Manual deletion processes are unreliable. Automated lifecycle policies in cloud platforms ensure data is deleted on schedule without human intervention.

  • S3 Lifecycle Policies: Transition objects between storage classes (S3 Standard → Glacier → Deep Archive) and expire objects after a defined number of days. Apply to buckets or by object prefix/tag.
  • Azure Blob Lifecycle Management: Policy-based tiering and deletion rules. Can be scoped to containers or blob prefixes. Immutability policies can prevent premature deletion for regulatory retention.
  • Google Cloud Storage Object Lifecycle: Rules that delete or change storage class based on age, version count, or creation date.
  • Database Partition Pruning: Time-partitioned tables in BigQuery, Snowflake, PostgreSQL TimescaleDB allow dropping old partitions as a single metadata operation rather than row-by-row deletion.
  • Legal Hold: Automated retention policies must be overridable by legal hold — a flag that pauses deletion for specific records under litigation hold.

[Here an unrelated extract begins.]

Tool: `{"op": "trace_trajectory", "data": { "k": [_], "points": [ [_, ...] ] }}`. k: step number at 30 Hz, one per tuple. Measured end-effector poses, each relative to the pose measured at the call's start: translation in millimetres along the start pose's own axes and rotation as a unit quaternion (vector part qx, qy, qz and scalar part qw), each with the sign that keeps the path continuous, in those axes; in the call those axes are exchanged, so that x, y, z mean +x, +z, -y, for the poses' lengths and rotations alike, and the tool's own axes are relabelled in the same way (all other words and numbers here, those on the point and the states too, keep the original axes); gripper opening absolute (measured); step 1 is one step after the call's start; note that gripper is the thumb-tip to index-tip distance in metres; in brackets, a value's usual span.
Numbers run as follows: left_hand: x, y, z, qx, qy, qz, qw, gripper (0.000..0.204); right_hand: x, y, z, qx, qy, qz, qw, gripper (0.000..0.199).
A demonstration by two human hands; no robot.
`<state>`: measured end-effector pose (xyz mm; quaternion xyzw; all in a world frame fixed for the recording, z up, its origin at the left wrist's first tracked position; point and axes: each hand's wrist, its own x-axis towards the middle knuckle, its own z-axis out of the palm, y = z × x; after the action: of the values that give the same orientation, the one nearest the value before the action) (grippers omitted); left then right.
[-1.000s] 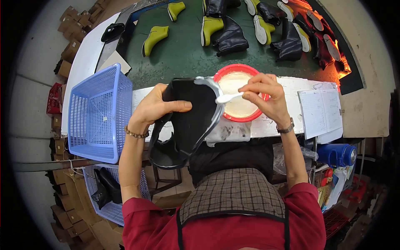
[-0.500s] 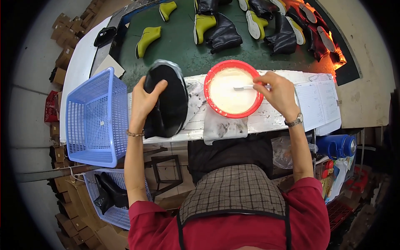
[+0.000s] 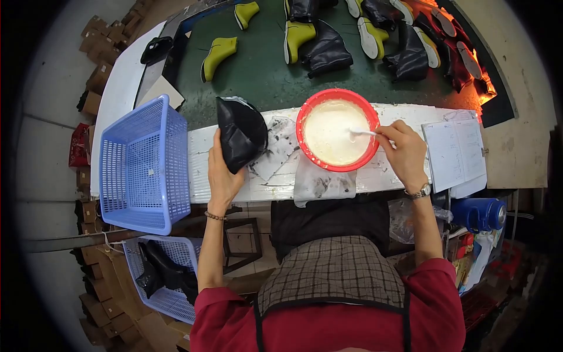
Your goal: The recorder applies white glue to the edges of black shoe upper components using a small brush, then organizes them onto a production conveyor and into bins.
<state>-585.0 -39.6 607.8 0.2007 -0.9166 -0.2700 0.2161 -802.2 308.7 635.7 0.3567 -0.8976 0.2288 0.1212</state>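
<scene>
My left hand point(image 3: 224, 180) grips a black leather boot upper point(image 3: 239, 130) from its left and lower side, tilted above the white work board point(image 3: 258, 189). A whitish coating shows along the upper's far edge. In my right hand point(image 3: 404, 149), thumb and fingers pinch the handle of a small white brush point(image 3: 368, 132). Its head is at the surface of the cream-coloured paste point(image 3: 331, 126) in a red bowl point(image 3: 302, 142). Stained white paper point(image 3: 325, 186) lies partly under the bowl, and a smudged sheet point(image 3: 275, 154) is between bowl and upper.
Blue plastic baskets point(image 3: 176, 176) stand at the left, the lower one point(image 3: 176, 302) holding black boot pieces. Yellow-green shoe lasts point(image 3: 220, 57) and black boots point(image 3: 328, 51) lie on the green bench point(image 3: 258, 76). An open notebook point(image 3: 454, 146) and a blue jug point(image 3: 478, 214) are at right.
My left hand has turned the upper over, so its leather side shows and my thumb is no longer on top. The brush has shifted slightly within the bowl. The whole view has moved a little.
</scene>
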Motion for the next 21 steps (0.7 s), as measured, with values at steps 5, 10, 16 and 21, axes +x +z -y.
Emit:
{"op": "trace_trajectory", "data": {
  "k": [5,10,16,21],
  "points": [
    [2.0,-12.2,-44.1,-0.009,0.052,-0.066,0.996,0.095,-6.7,-3.7,-0.3,0.105,0.091,-0.033,0.99,0.012],
    [4.7,-4.3,-88.9,-0.042,0.137,-0.069,0.987,0.093,7.0,-9.3,39.8,0.344,0.057,-0.054,0.936,0.012],
    [-6.8,2.4,-104.8,-0.106,0.199,-0.078,0.971,0.072,12.2,-15.6,30.8,0.335,0.044,-0.084,0.937,0.01],
    [-10.9,2.0,-103.7,-0.179,0.236,-0.038,0.954,0.067,43.2,-25.2,5.0,0.29,0.025,-0.131,0.948,0.013]
  ]
}}
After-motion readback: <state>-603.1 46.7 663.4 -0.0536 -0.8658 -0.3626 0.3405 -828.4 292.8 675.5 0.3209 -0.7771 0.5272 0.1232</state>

Systems must support this without manual intervention for every record.

Secure Deletion Standards

Deleting a file or record does not guarantee it cannot be recovered. Secure deletion requires appropriate technique matched to the media type and threat model.

  • NIST SP 800-88 Clear: Overwrite addressable storage locations with a standard pattern. Appropriate for magnetic media that will remain in organizational control. Sdelete on Windows, shred on Linux.
  • NIST SP 800-88 Purge: Cryptographic erase (for SSDs and flash) or degaussing (for magnetic). Protects against laboratory attacks. Required before media reuse outside the organization.
  • NIST SP 800-88 Destroy: Physical destruction — shredding, incinerating, disintegrating. Required for highest-sensitivity media or when Purge cannot be applied. Certificate of destruction provided by vendor.
  • Cryptographic Erasure: For cloud environments — encrypt the data with a dedicated key, then delete the key. The encrypted data becomes unrecoverable without the key. AWS KMS key deletion, Azure Key Vault key deletion. Most efficient for large-scale cloud data deletion.
  • Cloud data deletion verification: after deletion, request a certificate of destruction from the cloud provider for compliance evidence. Providers have processes for this in regulated industries.

Data You Don't Need is Liability, Not Asset

Every dataset your organization retains beyond its useful life is a liability: it may contain PII subject to privacy regulations, it is discoverable in litigation, it is a potential target in a data breach, and it costs money to store and govern. A documented and automated data deletion program — classifying data, assigning retention schedules, and deleting on schedule — reduces your breach impact, simplifies regulatory compliance responses, and lowers storage costs simultaneously. The GDPR principle of storage limitation makes this an explicit legal requirement, not just good practice: personal data may only be kept for as long as necessary for the stated purpose.